**Brief**:
At the line that holds "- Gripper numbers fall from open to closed", start repeating, and keep going exactly through the final line of the material; include both ends and skip the pictures.

**Given records**:
- - - - - - -

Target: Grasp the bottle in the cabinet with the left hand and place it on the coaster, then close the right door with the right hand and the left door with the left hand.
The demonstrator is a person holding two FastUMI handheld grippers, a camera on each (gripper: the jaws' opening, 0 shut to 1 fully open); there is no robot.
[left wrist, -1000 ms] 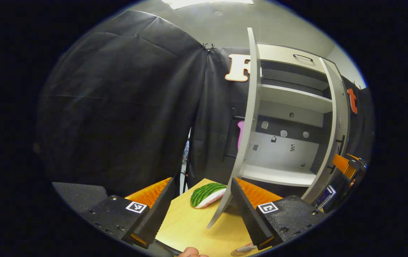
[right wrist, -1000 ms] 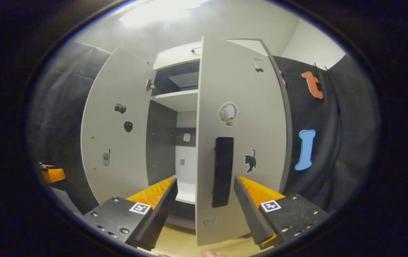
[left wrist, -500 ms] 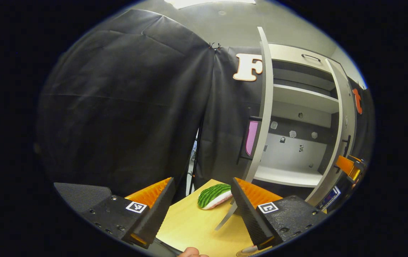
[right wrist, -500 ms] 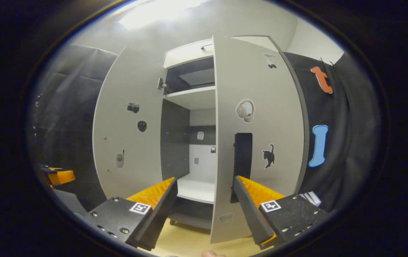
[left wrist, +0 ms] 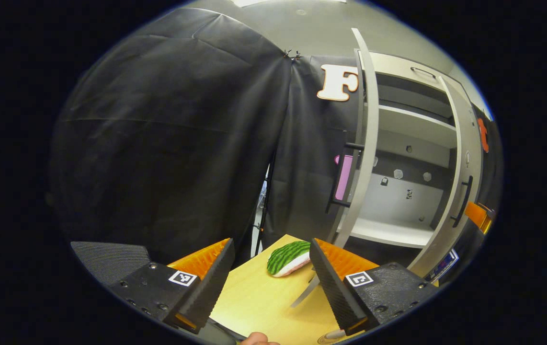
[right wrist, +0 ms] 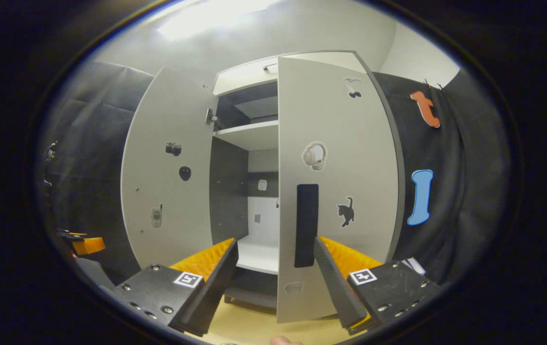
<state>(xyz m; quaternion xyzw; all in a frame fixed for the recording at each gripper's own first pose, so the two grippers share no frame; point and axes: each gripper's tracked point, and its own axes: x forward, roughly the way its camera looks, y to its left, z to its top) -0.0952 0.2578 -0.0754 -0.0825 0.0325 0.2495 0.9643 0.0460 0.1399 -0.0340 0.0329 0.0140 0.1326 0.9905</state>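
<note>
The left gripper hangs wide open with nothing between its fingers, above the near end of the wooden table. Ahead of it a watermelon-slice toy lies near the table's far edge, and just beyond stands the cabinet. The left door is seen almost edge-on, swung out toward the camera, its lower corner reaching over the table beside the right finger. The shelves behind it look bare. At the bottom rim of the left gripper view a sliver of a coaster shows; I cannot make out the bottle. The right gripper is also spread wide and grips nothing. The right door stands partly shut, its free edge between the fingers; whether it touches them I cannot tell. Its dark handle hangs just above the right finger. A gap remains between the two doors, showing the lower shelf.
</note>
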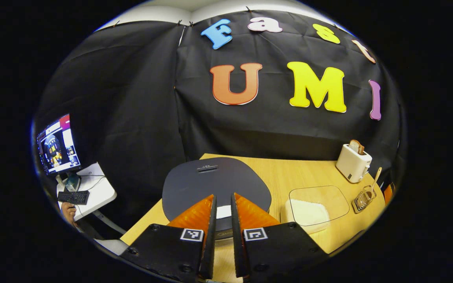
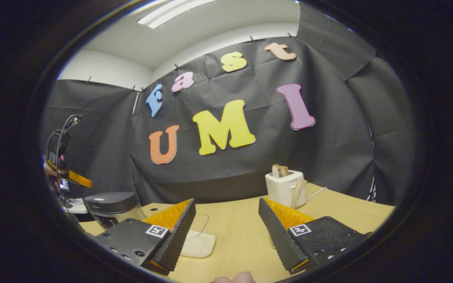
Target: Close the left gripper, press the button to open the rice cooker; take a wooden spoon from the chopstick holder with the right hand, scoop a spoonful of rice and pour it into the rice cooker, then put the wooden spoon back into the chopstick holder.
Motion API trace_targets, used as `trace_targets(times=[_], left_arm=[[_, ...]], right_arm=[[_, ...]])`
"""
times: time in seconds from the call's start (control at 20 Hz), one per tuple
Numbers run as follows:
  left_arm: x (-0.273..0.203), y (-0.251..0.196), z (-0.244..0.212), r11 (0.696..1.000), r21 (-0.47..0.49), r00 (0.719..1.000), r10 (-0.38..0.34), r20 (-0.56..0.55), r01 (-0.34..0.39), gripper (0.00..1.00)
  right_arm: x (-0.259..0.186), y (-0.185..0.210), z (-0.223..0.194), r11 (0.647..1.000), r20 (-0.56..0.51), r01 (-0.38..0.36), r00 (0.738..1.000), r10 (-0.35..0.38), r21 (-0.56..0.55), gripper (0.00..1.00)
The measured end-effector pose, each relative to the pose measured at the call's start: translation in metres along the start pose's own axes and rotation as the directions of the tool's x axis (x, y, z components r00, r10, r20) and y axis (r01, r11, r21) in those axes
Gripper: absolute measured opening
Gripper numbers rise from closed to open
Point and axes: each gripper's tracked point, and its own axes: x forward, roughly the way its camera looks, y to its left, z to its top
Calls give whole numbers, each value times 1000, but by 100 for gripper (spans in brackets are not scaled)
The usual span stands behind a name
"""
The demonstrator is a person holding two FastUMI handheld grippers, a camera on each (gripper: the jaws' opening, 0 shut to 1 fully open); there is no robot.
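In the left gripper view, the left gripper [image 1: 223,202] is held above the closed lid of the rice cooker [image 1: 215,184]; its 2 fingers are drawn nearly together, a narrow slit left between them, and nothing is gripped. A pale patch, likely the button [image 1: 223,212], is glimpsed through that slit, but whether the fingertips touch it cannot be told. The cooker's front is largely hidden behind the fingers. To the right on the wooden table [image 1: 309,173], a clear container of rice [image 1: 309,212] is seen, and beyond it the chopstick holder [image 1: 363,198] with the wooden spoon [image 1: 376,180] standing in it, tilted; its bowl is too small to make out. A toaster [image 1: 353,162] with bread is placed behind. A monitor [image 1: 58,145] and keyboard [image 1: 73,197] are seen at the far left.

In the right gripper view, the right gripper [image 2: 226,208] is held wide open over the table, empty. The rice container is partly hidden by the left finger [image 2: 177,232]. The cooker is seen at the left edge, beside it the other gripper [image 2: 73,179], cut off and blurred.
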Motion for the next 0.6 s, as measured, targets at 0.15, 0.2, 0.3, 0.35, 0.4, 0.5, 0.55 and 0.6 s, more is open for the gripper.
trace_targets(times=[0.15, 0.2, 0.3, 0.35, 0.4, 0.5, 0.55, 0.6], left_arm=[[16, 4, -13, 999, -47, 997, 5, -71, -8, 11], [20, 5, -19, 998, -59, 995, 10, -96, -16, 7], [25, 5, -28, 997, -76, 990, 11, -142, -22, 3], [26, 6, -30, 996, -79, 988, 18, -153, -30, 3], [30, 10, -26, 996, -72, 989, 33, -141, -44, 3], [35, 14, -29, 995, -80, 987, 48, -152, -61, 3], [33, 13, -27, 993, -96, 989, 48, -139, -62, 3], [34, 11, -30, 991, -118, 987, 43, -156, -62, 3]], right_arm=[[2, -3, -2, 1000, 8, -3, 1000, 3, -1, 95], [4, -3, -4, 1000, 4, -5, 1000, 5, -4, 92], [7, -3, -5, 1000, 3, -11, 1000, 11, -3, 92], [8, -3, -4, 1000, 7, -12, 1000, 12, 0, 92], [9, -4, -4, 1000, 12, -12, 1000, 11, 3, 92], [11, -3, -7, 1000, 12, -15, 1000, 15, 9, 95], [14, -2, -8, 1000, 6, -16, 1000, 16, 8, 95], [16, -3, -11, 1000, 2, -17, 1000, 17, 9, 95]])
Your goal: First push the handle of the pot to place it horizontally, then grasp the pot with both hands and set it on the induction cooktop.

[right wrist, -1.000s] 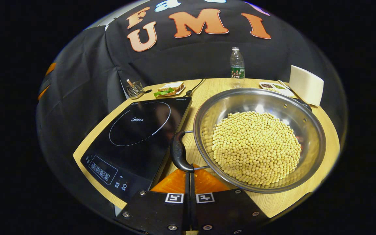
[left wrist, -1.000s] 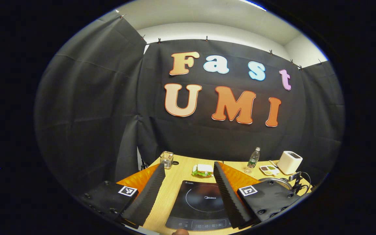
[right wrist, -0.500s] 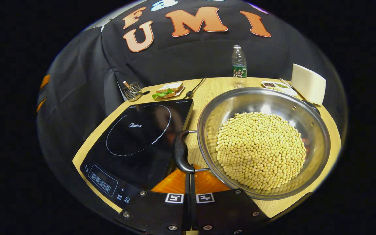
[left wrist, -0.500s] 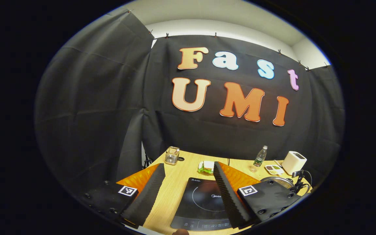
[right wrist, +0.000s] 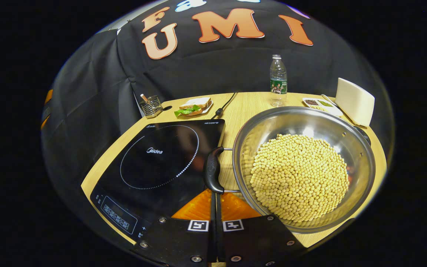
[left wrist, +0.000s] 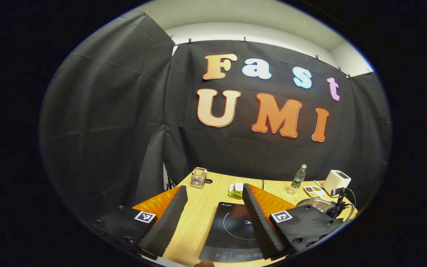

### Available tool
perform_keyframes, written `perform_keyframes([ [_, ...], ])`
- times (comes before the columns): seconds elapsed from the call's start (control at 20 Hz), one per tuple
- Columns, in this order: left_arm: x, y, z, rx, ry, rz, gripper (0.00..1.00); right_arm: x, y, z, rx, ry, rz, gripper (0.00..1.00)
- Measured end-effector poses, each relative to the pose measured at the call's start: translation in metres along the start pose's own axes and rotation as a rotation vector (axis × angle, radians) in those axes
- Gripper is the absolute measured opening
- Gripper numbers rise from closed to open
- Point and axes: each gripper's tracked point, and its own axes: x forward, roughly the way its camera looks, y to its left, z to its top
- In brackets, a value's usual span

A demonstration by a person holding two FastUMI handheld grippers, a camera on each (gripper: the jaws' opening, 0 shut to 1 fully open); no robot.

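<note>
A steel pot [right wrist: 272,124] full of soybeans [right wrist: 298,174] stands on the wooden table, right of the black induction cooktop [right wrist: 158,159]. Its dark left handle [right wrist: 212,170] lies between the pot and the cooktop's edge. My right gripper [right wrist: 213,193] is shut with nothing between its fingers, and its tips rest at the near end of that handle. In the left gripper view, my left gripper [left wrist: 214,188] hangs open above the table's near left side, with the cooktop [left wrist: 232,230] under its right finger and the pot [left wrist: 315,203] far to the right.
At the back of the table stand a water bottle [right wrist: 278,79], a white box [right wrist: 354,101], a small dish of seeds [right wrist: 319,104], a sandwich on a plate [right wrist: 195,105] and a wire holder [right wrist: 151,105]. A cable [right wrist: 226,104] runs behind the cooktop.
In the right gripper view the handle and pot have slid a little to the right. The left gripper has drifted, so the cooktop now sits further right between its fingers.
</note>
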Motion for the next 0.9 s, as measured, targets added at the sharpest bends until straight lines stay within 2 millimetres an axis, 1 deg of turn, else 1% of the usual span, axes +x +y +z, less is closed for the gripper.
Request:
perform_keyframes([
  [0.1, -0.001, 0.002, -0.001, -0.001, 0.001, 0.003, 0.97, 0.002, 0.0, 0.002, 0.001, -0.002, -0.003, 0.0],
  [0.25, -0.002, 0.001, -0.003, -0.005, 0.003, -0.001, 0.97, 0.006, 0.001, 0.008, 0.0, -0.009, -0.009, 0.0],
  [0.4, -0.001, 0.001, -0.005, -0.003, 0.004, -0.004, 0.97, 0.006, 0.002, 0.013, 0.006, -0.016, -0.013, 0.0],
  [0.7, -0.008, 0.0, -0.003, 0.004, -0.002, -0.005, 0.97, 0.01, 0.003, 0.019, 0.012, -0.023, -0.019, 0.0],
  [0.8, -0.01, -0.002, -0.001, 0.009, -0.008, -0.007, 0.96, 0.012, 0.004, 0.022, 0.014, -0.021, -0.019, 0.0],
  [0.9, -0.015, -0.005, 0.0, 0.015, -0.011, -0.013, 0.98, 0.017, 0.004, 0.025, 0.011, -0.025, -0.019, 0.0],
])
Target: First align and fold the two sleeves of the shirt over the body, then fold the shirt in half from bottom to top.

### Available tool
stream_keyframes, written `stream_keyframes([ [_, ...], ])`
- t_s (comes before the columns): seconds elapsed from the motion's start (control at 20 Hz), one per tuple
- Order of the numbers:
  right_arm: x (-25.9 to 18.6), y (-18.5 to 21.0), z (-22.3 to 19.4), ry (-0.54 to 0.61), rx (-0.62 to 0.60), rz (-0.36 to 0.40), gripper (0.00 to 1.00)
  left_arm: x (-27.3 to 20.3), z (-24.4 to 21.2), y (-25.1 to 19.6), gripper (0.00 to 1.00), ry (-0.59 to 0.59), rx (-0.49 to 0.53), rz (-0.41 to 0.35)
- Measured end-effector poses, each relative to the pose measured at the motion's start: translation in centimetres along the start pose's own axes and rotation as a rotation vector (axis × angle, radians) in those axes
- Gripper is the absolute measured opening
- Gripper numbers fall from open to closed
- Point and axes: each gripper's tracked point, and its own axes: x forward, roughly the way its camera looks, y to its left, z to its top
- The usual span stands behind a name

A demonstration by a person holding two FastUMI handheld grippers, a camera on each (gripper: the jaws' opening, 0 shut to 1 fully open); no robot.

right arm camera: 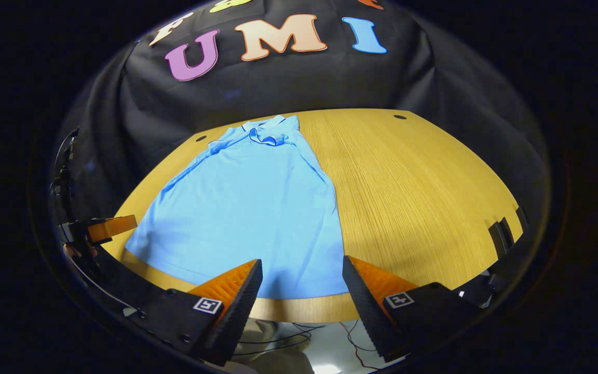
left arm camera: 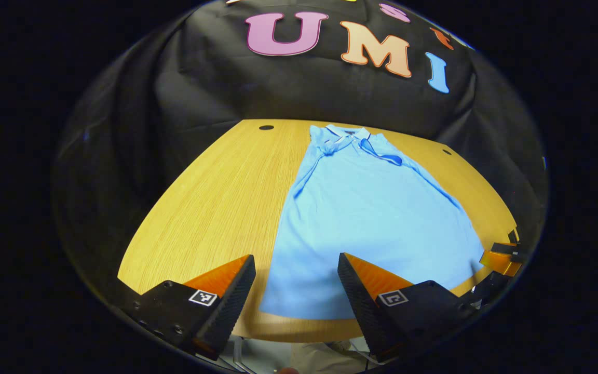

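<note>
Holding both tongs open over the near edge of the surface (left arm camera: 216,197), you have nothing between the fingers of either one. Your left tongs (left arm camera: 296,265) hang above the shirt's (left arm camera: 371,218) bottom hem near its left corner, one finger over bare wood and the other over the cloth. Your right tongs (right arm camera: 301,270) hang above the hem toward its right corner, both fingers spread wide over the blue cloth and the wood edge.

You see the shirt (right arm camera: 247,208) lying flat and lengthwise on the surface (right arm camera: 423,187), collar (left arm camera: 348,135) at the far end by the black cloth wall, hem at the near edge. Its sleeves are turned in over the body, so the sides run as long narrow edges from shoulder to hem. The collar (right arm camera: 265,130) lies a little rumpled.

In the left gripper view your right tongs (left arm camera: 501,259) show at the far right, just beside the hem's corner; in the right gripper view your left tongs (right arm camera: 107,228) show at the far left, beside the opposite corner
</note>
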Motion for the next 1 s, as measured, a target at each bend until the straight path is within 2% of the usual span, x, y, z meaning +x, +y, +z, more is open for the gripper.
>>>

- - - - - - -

**Finished task**:
- Gripper numbers fall from open to closed
- Point and axes: each gripper's tracked point, and its own axes: x forward, roughly the way its camera looks, y to its left, z to its top
- The usual span stands behind a name

A demonstration by a person holding two FastUMI handheld grippers, a camera on each (gripper: the jaws' opening, 0 shut to 1 fully open); no robot.

right arm camera: 
left arm camera: 

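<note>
Holding both tongs open over the near edge of the surface (left arm camera: 216,197), you have nothing between the fingers of either one. Your left tongs (left arm camera: 296,265) hang above the shirt's (left arm camera: 371,218) bottom hem near its left corner, one finger over bare wood and the other over the cloth. Your right tongs (right arm camera: 301,270) hang above the hem toward its right corner, both fingers spread wide over the blue cloth and the wood edge.

You see the shirt (right arm camera: 247,208) lying flat and lengthwise on the surface (right arm camera: 423,187), collar (left arm camera: 348,135) at the far end by the black cloth wall, hem at the near edge. Its sleeves are turned in over the body, so the sides run as long narrow edges from shoulder to hem. The collar (right arm camera: 265,130) lies a little rumpled.

In the left gripper view your right tongs (left arm camera: 501,259) show at the far right, just beside the hem's corner; in the right gripper view your left tongs (right arm camera: 107,228) show at the far left, beside the opposite corner
</note>
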Motion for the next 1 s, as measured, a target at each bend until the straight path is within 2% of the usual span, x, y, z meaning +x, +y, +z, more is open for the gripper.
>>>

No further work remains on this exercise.